BACKGROUND: Hutchinson-Gilford progeria syndrome is a rare, sporadic, autosomal dominant syndrome that involves premature aging, generally leading to death at approximately 13 years of age due to myocardial infarction or stroke. The genetic basis of most cases of this syndrome is a change from glycine GGC to glycine GGT in codon 608 of the lamin A (LMNA) gene, which activates a cryptic splice donor site to produce abnormal lamin A; this disrupts the nuclear membrane and alters transcription. METHODS: We enrolled 15 children between 1 and 17 years of age, representing nearly half of the world’s known patients with Hutchinson-Gilford progeria syndrome, in a comprehensive clinical protocol between February 2005 and May 2006. RESULTS: Clinical investigations confirmed sclerotic skin, joint contractures, bone abnormalities, alopecia, and growth impairment in all 15 patients; cardiovascular and central nervous system sequelae were also documented. Previously unrecognized findings included prolonged prothrombin times, elevated platelet counts and serum phosphorus levels, measured reductions in joint range of motion, low-frequency conductive hearing loss, and functional oral deficits. Growth impairment was not related to inadequate nutrition, insulin unresponsiveness, or growth hormone deficiency. Growth hormone treatment in a few patients increased height growth by 10% and weight growth by 50%. Cardiovascular studies revealed diminishing vascular function with age, including elevated blood pressure, reduced vascular compliance, decreased ankle-brachial indexes, and adventitial thickening. CONCLUSIONS: Establishing the detailed phenotype of Hutchinson-Gilford progeria syndrome is important because advances in understanding this syndrome may offer insight into normal aging. Abnormal lamin A (progerin) appears to accumulate with aging in normal cells.
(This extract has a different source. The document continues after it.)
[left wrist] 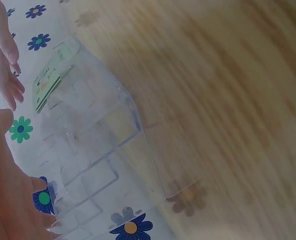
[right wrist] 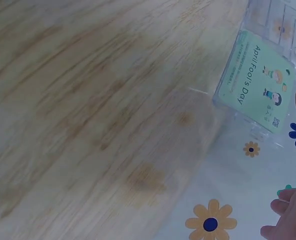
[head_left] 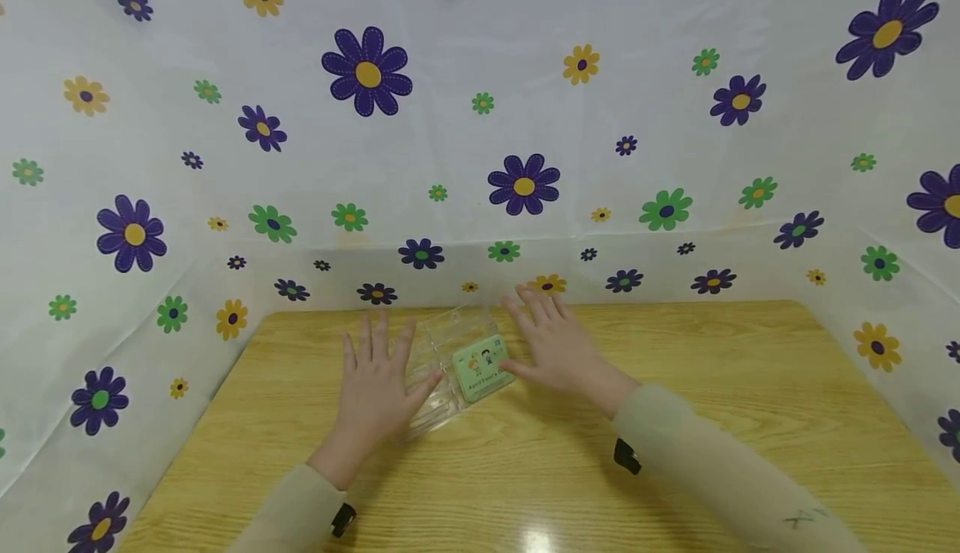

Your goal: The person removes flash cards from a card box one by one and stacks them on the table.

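A clear plastic case lies on the wooden table between my hands. A green card printed "April Fool's Day" lies on or in its right part; the same green card shows in the right wrist view. My left hand lies flat with spread fingers, its thumb against the case's left edge. My right hand is flat too, fingers spread, its thumb by the card. The left wrist view shows the clear case with its compartments, blurred.
A white cloth with purple, green and yellow flowers walls in the table at the back and both sides. Bare wood stretches to the right and toward the front edge.
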The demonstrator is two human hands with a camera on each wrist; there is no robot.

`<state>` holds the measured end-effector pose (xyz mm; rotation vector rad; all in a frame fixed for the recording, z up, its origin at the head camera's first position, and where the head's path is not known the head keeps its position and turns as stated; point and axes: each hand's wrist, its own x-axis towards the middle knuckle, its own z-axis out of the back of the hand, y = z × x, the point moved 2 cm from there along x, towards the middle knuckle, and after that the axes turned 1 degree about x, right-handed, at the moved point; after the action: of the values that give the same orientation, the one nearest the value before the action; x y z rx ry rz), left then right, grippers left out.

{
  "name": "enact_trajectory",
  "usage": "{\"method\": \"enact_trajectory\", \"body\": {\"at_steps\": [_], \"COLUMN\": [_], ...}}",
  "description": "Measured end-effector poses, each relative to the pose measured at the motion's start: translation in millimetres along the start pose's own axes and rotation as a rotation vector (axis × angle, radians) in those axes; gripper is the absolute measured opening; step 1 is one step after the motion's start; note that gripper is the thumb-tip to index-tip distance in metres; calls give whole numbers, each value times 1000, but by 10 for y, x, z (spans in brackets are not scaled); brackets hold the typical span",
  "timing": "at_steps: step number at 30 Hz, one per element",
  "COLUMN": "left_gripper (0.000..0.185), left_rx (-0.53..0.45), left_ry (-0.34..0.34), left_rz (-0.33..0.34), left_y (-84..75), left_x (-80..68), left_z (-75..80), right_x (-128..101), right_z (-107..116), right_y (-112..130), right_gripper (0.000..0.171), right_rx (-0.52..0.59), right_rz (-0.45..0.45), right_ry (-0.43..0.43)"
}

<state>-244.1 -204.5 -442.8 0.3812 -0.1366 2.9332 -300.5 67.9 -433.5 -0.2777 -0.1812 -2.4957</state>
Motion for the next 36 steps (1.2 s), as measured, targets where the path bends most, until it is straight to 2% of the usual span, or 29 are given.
{"method": "enact_trajectory", "body": {"at_steps": [9, 18, 26, 36], "left_gripper": [92, 98, 102, 104], "left_rx": [4, 66, 94, 120], "left_ry": [-11, -8, -6, -7], "left_rz": [-3, -24, -43, -100], "left_y": [-5, 4, 3, -58], "left_x": [-20, -24, -7, 15], "left_z": [-69, -84, -104, -133], "right_x": [117, 214, 299, 303], "right_z": [-96, -114, -159, -195], "right_y": [81, 187, 239, 248], "right_gripper": [100, 101, 101, 103], "right_rx": [-11, 18, -8, -21], "right_rz": [45, 93, 99, 113], "right_ry": [18, 4, 49, 62]}}
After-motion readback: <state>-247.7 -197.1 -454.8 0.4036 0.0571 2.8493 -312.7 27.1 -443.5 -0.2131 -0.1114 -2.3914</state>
The situation sounds grim, and it is. Happily, the news is not all bad: as a result of the identification of the disease gene and a brilliant insight into the biochemistry of the underlying pathology, HGPS patients are currently showing promising responses to treatment with farnesyltransferase inhibitors. These compounds, originally designed as antitumor drugs, have demonstrated beneficial effects on some (but not all, as pointed out in an article under discussion at Longevity Meme) of the symptoms of HGPS.